■ Data excerpt

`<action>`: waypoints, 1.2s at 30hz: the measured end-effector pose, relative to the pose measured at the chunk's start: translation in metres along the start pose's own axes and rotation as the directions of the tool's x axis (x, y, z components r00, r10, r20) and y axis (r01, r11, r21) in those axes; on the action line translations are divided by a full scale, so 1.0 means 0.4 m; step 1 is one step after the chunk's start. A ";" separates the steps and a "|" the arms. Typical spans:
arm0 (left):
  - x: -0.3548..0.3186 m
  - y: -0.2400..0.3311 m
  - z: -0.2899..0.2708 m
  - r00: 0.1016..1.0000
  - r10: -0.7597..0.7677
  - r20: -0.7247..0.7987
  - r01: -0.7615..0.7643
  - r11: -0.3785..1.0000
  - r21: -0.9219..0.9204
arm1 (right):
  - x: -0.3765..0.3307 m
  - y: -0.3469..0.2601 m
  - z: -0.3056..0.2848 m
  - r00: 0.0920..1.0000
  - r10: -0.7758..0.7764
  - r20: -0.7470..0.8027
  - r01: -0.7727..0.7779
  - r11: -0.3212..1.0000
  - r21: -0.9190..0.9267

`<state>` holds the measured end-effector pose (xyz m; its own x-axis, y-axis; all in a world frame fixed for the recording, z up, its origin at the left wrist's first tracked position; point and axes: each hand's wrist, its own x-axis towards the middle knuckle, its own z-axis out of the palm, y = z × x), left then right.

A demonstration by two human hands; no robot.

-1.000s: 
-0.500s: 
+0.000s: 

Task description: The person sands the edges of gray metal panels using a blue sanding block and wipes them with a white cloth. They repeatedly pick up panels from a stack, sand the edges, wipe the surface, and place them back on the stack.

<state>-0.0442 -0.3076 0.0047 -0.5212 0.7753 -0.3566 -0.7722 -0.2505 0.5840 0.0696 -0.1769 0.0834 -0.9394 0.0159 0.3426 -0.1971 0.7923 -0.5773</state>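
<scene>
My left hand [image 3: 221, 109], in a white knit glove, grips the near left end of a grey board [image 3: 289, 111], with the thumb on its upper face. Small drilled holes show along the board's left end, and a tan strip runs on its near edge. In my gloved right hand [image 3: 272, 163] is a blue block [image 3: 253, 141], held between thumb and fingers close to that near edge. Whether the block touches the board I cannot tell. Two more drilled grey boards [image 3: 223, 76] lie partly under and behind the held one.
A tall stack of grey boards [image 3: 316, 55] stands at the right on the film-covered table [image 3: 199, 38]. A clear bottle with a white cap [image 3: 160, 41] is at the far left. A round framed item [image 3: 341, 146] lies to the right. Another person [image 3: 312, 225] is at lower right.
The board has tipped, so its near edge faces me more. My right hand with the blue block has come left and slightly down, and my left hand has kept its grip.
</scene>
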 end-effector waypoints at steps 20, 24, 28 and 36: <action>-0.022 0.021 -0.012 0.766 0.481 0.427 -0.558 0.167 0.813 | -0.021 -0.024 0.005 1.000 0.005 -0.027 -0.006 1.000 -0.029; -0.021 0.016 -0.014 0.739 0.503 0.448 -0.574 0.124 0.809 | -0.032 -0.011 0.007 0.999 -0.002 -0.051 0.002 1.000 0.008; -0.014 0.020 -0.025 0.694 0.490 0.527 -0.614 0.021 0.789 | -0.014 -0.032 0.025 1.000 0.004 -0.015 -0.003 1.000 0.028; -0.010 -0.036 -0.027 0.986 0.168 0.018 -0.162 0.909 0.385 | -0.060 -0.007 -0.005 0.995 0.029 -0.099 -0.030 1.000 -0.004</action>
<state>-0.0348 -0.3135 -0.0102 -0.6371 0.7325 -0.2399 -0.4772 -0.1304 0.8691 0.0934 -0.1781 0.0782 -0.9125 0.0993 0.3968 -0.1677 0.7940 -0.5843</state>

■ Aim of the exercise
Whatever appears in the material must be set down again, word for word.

■ Reply to the task
`<action>`: waypoints, 1.2s at 30hz: the measured end-effector pose, relative to the pose measured at the chunk's start: translation in metres along the start pose's own axes and rotation as the directions of the tool's x axis (x, y, z components r00, r10, r20) and y axis (r01, r11, r21) in those axes; on the action line translations are divided by a full scale, so 1.0 means 0.4 m; step 1 is one step after the chunk's start. A ";" separates the steps and a "|" the arms. Typical spans:
arm0 (left):
  - x: -0.3548..0.3186 m
  - y: -0.2400..0.3311 m
  - z: -0.2899..0.2708 m
  - r00: 0.1016..1.0000
  - r10: -0.7597..0.7677
  - r20: -0.7247..0.7987
  - r01: -0.7615..0.7643
  - r11: -0.3785..1.0000
  - r21: -0.9219..0.9204
arm1 (right):
  - x: -0.3765..0.3307 m
  - y: -0.3469..0.2601 m
  - z: -0.3056..0.2848 m
  - r00: 0.0920..1.0000
  - r10: -0.7758..0.7764
  - r20: -0.7470..0.8027
  - r01: -0.7727..0.7779
  - r11: -0.3212..1.0000
  - r21: -0.9190..0.9267

`<state>` holds the measured end-effector pose (xyz m; its own x-axis, y-axis; all in a world frame fixed for the recording, z up, its origin at the left wrist's first tracked position; point and axes: each hand's wrist, its own x-axis towards the middle knuckle, its own z-axis out of the palm, y = z × x), left then right.

A demonstration by two human hands; no robot.

-1.000s: 
-0.500s: 
+0.000s: 

Task description: The person sands the edges of gray metal panels using a blue sanding block and wipes them with a white cloth. They repeatedly pick up panels from a stack, sand the edges, wipe the surface, and place them back on the stack.

<state>-0.0442 -0.3076 0.0047 -0.5212 0.7753 -0.3566 -0.7722 -0.2505 0.5840 0.0696 -0.1769 0.0834 -0.9394 0.0159 0.3426 -0.1971 0.7923 -0.5773</state>
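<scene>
My left hand [image 3: 221, 109], in a white knit glove, grips the near left end of a grey board [image 3: 289, 111], with the thumb on its upper face. Small drilled holes show along the board's left end, and a tan strip runs on its near edge. In my gloved right hand [image 3: 272, 163] is a blue block [image 3: 253, 141], held between thumb and fingers close to that near edge. Whether the block touches the board I cannot tell. Two more drilled grey boards [image 3: 223, 76] lie partly under and behind the held one.
A tall stack of grey boards [image 3: 316, 55] stands at the right on the film-covered table [image 3: 199, 38]. A clear bottle with a white cap [image 3: 160, 41] is at the far left. A round framed item [image 3: 341, 146] lies to the right. Another person [image 3: 312, 225] is at lower right.
The board has tipped, so its near edge faces me more. My right hand with the blue block has come left and slightly down, and my left hand has kept its grip.
</scene>
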 end-effector waypoints at steps 20, 24, 28 and 36: <action>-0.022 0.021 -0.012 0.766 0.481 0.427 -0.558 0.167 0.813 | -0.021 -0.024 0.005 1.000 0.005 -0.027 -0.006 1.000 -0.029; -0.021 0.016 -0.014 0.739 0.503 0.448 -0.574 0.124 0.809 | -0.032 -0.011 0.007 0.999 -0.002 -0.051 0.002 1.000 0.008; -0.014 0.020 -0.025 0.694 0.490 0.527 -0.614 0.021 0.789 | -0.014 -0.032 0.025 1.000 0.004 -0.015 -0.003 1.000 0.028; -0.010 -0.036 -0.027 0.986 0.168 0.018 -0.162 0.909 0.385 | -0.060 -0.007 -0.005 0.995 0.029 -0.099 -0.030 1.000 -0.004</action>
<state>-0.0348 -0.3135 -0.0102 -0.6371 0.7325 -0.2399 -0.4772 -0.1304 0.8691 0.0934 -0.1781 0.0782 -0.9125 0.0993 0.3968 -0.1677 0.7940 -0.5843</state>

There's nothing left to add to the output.